So let\'s say I have just-a.domain.com,just-a-domain.info,just.a-domain.net
how can I remove the extension .com,.net.info ...
and I need the result
Regex and parse_url()
aren't solution for you.
You need package that uses Public Suffix List, only in this way you can correctly extract domains with two-, third-level TLDs (co.uk, a.bg, b.bg, etc.).

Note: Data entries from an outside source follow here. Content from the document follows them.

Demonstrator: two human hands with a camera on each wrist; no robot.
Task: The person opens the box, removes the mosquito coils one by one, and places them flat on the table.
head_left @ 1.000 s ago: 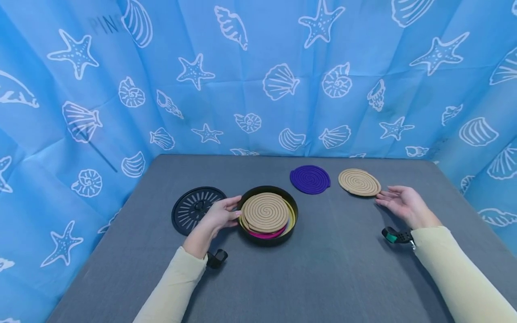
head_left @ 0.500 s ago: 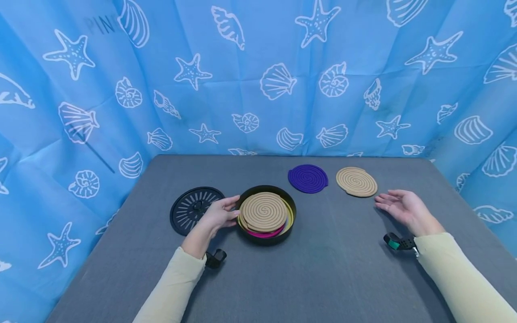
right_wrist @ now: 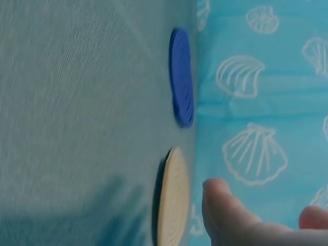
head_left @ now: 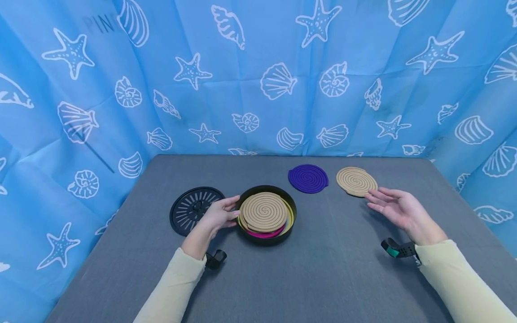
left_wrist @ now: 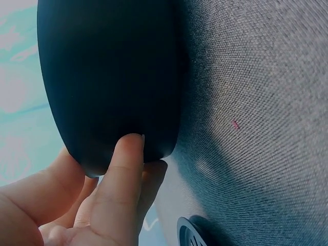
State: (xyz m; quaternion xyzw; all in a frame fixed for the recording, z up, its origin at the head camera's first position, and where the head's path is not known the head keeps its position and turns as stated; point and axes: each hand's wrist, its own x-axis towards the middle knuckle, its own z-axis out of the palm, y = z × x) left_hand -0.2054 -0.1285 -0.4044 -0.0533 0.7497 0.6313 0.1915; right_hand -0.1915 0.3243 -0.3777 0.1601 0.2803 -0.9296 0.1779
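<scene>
My left hand (head_left: 218, 215) holds the left wall of a round black tin (head_left: 266, 241). The thumb is at the rim and a fingertip presses the outer wall (left_wrist: 107, 77). Stacked in the tin are spiral mosquito coils: a tan coil (head_left: 264, 211) on top, with pink and yellow ones showing below. My right hand (head_left: 404, 213) is held over the table, palm turned up, with nothing in it. Its fingertips are right at the near edge of another tan coil (head_left: 355, 180). A purple coil (head_left: 308, 178) lies flat to the left of that one.
A round black slotted lid (head_left: 191, 208) with a central knob lies on the table left of the tin, partly behind my left hand. The grey table (head_left: 307, 287) meets a blue shell-print curtain (head_left: 226, 76) at its back edge.
A second ago my right fingertips were at the right edge of the tan coil on the table. They have drawn off it and moved left and nearer me. The left hand stays on the tin.
</scene>
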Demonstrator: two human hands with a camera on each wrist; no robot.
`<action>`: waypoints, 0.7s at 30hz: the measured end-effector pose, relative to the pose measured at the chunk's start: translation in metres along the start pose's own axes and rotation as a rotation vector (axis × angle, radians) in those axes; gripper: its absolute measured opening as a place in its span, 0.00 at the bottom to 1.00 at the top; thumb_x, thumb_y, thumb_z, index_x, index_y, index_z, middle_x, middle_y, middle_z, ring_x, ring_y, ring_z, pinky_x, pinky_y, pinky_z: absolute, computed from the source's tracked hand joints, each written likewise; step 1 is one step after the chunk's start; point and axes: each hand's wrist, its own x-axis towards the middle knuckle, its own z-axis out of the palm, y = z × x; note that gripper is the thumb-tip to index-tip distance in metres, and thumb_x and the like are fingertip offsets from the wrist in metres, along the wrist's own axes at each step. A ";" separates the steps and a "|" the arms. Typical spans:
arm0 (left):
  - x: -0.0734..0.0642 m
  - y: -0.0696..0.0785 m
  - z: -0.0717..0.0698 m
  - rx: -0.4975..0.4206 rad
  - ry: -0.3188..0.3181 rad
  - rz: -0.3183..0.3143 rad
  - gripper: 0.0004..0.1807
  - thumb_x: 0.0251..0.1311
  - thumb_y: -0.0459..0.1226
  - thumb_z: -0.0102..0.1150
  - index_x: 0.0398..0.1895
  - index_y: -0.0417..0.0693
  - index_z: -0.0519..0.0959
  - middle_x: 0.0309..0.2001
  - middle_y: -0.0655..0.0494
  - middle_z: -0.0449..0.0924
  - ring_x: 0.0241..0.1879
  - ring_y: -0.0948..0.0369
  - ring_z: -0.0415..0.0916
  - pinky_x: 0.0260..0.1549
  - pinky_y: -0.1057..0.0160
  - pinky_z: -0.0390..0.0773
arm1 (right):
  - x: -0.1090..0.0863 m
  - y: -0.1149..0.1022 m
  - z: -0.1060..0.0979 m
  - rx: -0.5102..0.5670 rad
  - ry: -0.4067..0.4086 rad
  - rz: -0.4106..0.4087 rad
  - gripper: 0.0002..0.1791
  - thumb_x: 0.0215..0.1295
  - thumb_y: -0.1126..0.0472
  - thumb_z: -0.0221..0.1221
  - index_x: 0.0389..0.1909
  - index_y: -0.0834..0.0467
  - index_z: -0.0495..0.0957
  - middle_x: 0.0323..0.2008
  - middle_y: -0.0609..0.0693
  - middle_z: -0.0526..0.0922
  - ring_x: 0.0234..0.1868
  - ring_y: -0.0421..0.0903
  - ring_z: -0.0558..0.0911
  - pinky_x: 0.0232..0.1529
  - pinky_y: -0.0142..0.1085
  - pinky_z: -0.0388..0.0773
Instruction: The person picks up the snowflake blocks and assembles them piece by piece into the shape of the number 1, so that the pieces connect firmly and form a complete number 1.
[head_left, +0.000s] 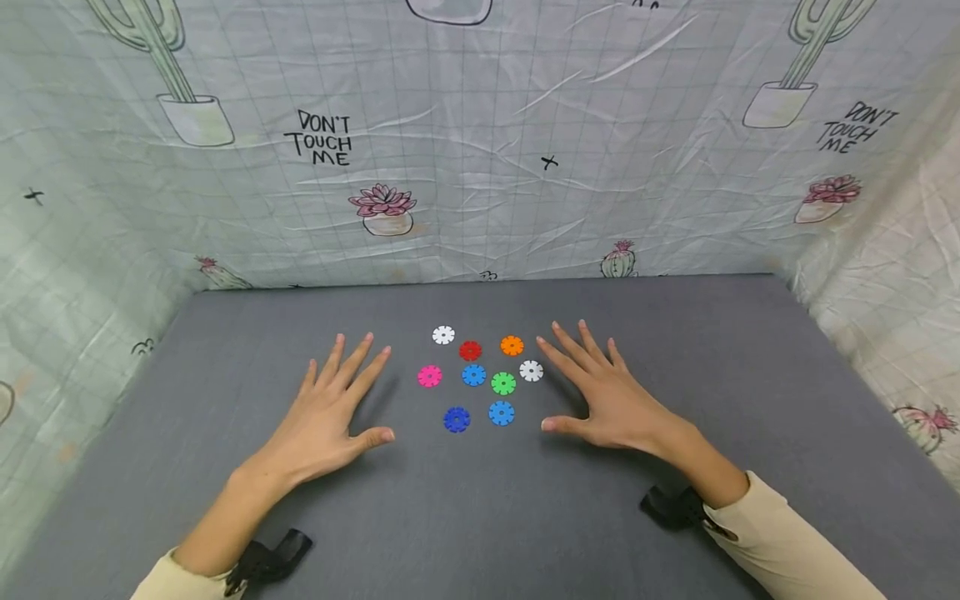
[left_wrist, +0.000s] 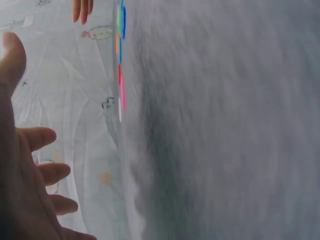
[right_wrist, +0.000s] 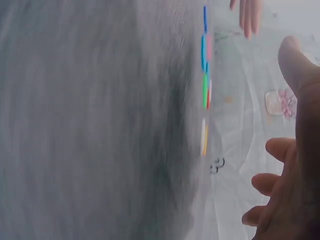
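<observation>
Several flat notched discs lie loosely grouped on the grey table [head_left: 480, 517]. At the group's left is a pink disc [head_left: 430, 377], with a white disc [head_left: 443, 335] behind it. A red disc [head_left: 470, 351], an orange disc [head_left: 512, 345], a green disc [head_left: 503, 383] and light blue discs [head_left: 474, 375] are among them. Nearest the front lies a dark blue disc [head_left: 457, 419]. My left hand [head_left: 322, 421] hovers left of the discs, fingers spread, holding nothing. On the other side my right hand [head_left: 611, 400] is likewise spread above the table, close to the second white disc [head_left: 531, 371].
A pale cloth [head_left: 465, 108] printed with cacti and lettering hangs behind the table and along both sides. Black straps [head_left: 270, 557] with small devices sit at both wrists, beside cream sleeves [head_left: 787, 542].
</observation>
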 end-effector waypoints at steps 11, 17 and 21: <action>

I recomend use TLD Extract.
Here example of code:
$extract = new LayerShifter\TLDExtract\Extract();
$result = $extract->parse('just.a-domain.net');
$result->getSubdomain(); // will return (string) 'just'
$result->getHostname(); // will return (string) 'a-domain'
$result->getSuffix(); // will return (string) 'net'
$result->getRegistrableDomain(); // will return (string) 'a-domain.net'
strrpos($str, ".")
Will give you the index for the last period in your string, then you can use substr()
with the index and return the short string.
If you want to remove the part of the domain that is administrated by domain name registrars, you will need to use a list of such suffixes like the Public Suffix List.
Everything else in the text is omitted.